山田町と「新しい町」①

 〽町ができる 町ができる 新しい町ができる 傷つき息絶えた大地の上に 新しい町ができる

 2015年11月の夜、岩手県山田町の中心街に立つ居酒屋「竹松や」の仮設店舗に、震災復興を願う若者たちの歌声が響き渡った。東京在住のシンガー伊東妙子さんらのライブコンサート。アンコールで演奏する楽曲「新しい町」に、町の吹奏楽団のブラスやアマチュアバンドの生ギターが絡み、観客たちの合唱が重なる。

 秋冷の外気を隔てた40平方メートルほどの店内は人いきれでむせ返り、誰もが火照った顔に温かく、幸せそうな笑みを浮かべていた。「ばんざーい、ばんざーい」。セッションが終わると、みんなは快哉を叫んで両手を高く振り上げた。

 僕がこの歌「新しい町」を知ったのは、その1年前、ギター、ボーカルの「タエちゃん」こと伊東さんとベース奏者篠田智仁さんのデュオ、T字路sが初めて竹松やでライブを開いた時にさかのぼる。昔のロックや黒人音楽を愛好する店主佐藤澤一彦さん(46)=愛称マルさん=がアルバム「これさえあれば」を聞かせてくれた。ざらついた感触のギターとベースの音色に、しゃがれ声の激しいシャウトが乗る。

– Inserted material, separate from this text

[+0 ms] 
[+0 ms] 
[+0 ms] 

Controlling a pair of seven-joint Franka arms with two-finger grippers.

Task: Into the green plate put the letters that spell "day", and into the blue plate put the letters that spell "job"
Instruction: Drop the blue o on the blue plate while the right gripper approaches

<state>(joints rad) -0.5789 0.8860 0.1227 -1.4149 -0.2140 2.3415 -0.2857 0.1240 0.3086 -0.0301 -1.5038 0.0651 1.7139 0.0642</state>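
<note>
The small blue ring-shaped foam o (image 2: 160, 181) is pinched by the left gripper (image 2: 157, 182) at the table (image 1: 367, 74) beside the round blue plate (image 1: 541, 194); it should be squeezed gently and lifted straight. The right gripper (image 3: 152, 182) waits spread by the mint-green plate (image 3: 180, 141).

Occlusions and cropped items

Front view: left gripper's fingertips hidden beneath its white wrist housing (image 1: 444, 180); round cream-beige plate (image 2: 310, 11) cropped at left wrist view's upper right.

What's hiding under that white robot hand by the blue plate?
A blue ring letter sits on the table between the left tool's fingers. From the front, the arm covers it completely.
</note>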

 歌声だけ聞くと男性かと思えた。このCDにカンザスシティバンドがオリジナルの「新しい町」や、戦前に活動した米国の女性ブルース歌手ベッシー・スミスの「電気椅子」(原題Send me to the ‘lectric chair)のカバーが収録されていた。「これ、めちゃくちゃいいですね」と声を掛けると、マルさんは、いつものはにかんだような笑顔を浮かべて言った。「今度、店に呼んでるんですよ」

 僕が町の震災記録誌を編集するために13年に東京から移住して、1年が経っていた。生で聴くタエちゃんの歌声と篠田さんのベースの振動は圧倒的な音圧だった。ソウルで、ブルースで、ロックで、心の底のよどみを全て吐き出すかのようなパフォーマンス。「新しい町」の歌詞が描く情景と、心の中にあったり、日ごろ目にしたりする山田町のたたずまいがぴたりと重なった。

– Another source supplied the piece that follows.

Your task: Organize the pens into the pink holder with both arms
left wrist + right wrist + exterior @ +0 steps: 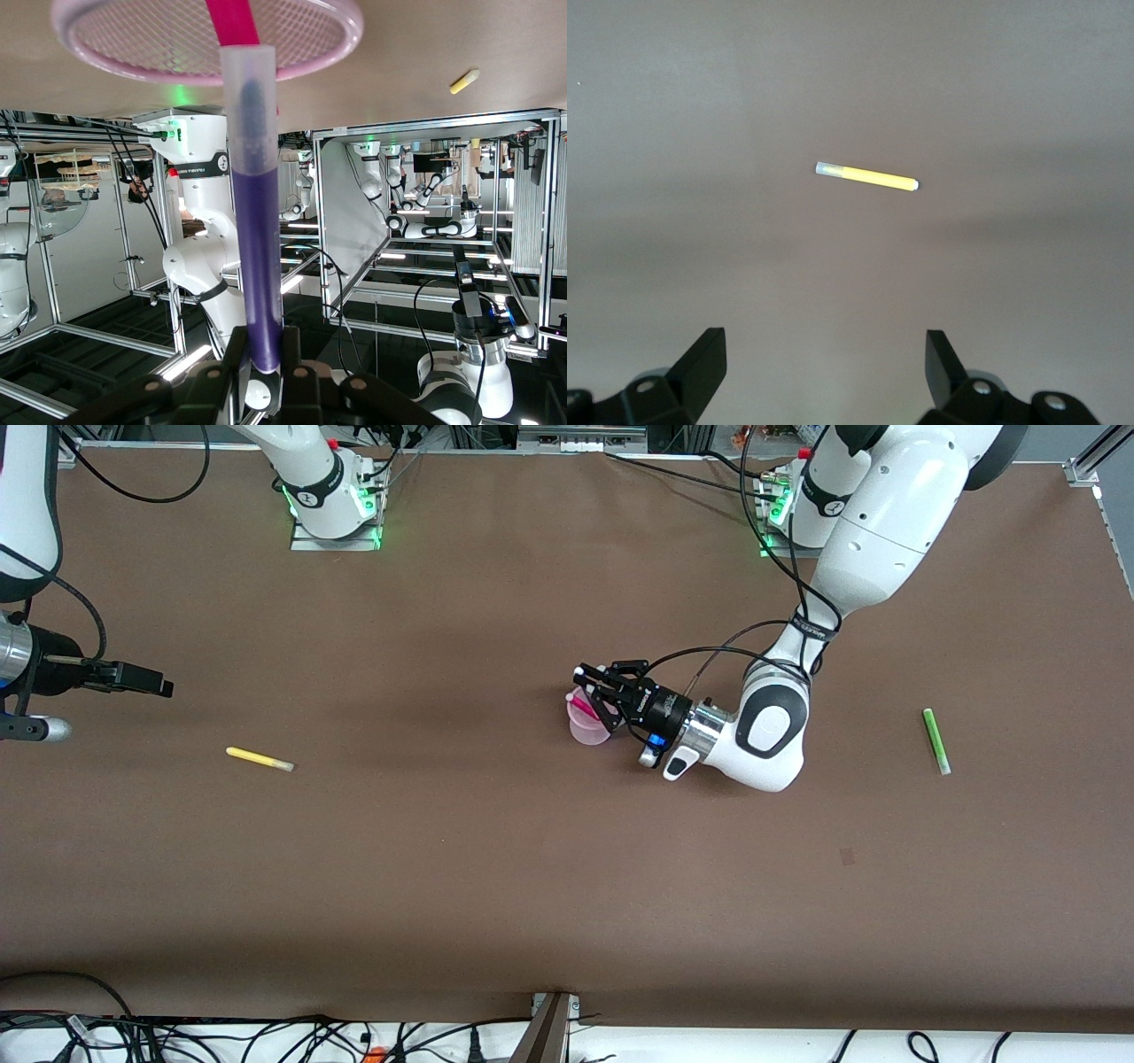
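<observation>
The pink holder (589,729) stands near the table's middle with the magenta pen (582,705) in it. My left gripper (592,684) lies level beside the holder's rim, shut on the dark purple pen (257,266). The pen's pale end reaches the holder's rim (133,62), next to the magenta pen (232,22). My right gripper (133,677) hangs open and empty over the right arm's end of the table. The yellow pen (259,759) lies flat on the table a little away from it and shows ahead of the open fingers in the right wrist view (866,177). The lime green pen (935,740) lies toward the left arm's end.
The brown table top (496,868) is bare around the pens. Both arm bases stand along the edge farthest from the front camera. Cables (266,1036) run along the nearest edge. The yellow pen also shows small in the left wrist view (464,81).
</observation>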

 会場に居合わせた、津波にのまれ、その後の火災で焼け野原になったこの町に暮らすみんなが、きっと同じ思いだったに違いない。「町ができる、町ができる、新しい町ができる…」。キャッチーな旋律と躍動感。この歌を初めて聴いた人たちも、引き込まれて、知らないうちにサビをリフレインしていた。

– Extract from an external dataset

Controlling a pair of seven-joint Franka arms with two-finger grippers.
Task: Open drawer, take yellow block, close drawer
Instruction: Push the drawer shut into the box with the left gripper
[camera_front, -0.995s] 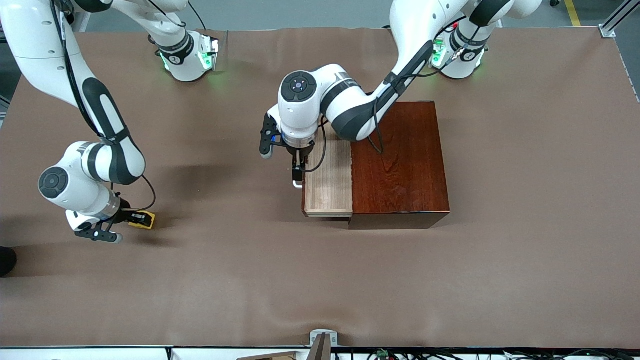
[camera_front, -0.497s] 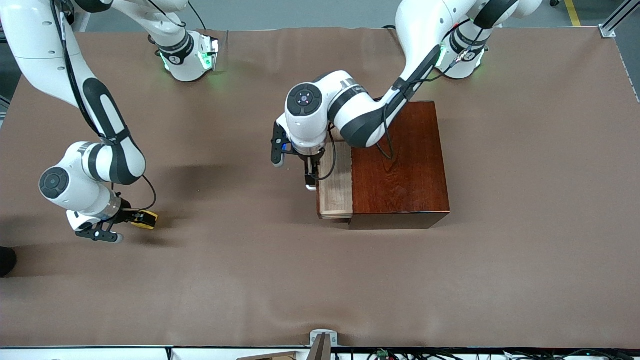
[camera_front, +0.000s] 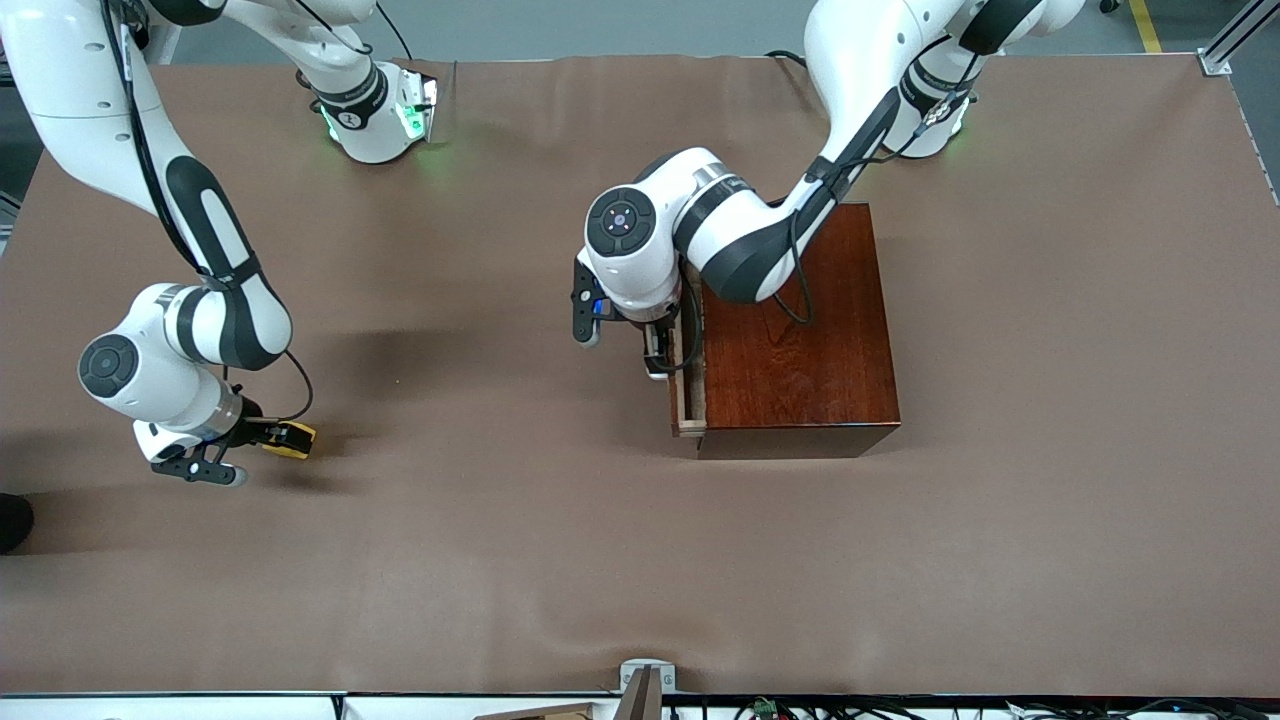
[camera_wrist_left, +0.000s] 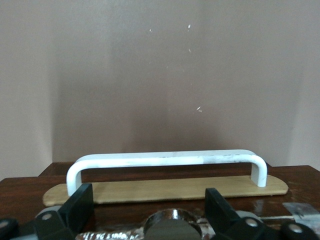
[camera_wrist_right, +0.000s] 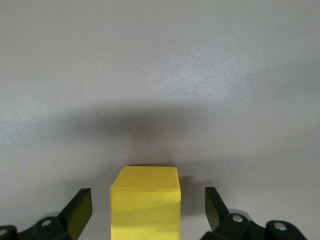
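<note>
The drawer (camera_front: 686, 395) of the dark reddish-brown box (camera_front: 800, 340) sticks out only a narrow strip toward the right arm's end. Its white handle (camera_front: 655, 374) shows in the left wrist view (camera_wrist_left: 165, 159). My left gripper (camera_front: 655, 352) is at the handle's middle, open (camera_wrist_left: 150, 205), with the bar past its fingertips (camera_wrist_left: 82, 202) and not gripped. The yellow block (camera_front: 297, 441) lies on the table near the right arm's end. My right gripper (camera_front: 283, 437) is low at the block. In the right wrist view the block (camera_wrist_right: 145, 200) sits between the open fingers (camera_wrist_right: 80, 210) with gaps on both sides.
The brown table cover (camera_front: 640, 560) spreads wide around the box and the block. The left arm's elbow hangs over the box's top. A small metal bracket (camera_front: 645, 680) sits at the table edge nearest the camera.
My left gripper has moved toward the box with the handle, and the drawer has slid in from about half open to nearly shut. The right arm and the block have stayed put.
</note>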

 僕はこの晩のステージにすっかり打ちのめされてしまった。何しろ、ニューオーリンズのロックやソウルに影響を受けたバンドで、大好きなボ・ガンボスの名曲「トンネルぬけて」をやってくれたし、タエちゃんによると「前のバンドが解散してどん詰まり状態になったことから名付けた」T字路sの、人生の荒波や逆風に立ち向かっていくような音と詞の世界がまるで巨大な岩石が転げ落ちてくるように迫ってきたからだ。